YOUR INSTRUCTIONS> Among the records below, how many lines contain the word "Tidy"? The answer is a single number.
:: RECORDS FOR THE EXERCISE ::
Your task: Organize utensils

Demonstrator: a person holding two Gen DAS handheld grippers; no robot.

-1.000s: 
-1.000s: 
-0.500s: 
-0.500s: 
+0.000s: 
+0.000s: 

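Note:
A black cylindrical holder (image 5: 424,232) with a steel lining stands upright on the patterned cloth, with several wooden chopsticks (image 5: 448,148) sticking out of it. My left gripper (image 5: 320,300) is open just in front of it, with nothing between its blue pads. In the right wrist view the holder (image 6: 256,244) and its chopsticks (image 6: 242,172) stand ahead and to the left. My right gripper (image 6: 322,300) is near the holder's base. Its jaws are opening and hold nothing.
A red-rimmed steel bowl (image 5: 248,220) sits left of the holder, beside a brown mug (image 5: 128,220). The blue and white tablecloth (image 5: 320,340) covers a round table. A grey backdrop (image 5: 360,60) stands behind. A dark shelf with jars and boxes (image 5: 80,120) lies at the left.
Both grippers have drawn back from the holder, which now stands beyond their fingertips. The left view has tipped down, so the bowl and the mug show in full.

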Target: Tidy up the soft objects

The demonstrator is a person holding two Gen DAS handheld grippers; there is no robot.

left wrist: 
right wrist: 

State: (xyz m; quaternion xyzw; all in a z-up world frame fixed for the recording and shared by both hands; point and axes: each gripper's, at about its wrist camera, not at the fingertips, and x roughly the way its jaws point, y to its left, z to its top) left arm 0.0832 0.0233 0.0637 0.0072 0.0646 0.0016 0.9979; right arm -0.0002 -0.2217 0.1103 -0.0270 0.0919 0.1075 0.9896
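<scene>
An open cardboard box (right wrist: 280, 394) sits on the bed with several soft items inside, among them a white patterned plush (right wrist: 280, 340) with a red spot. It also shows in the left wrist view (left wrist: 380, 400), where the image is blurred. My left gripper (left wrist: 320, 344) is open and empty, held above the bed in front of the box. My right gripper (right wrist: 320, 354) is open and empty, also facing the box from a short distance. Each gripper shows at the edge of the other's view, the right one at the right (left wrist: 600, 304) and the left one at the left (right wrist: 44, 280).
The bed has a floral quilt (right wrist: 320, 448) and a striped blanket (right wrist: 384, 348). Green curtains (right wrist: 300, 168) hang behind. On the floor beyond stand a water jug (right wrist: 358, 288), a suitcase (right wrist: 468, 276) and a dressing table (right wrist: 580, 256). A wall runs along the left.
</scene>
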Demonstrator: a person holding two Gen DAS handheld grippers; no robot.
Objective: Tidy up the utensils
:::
ANSWER BELOW> 2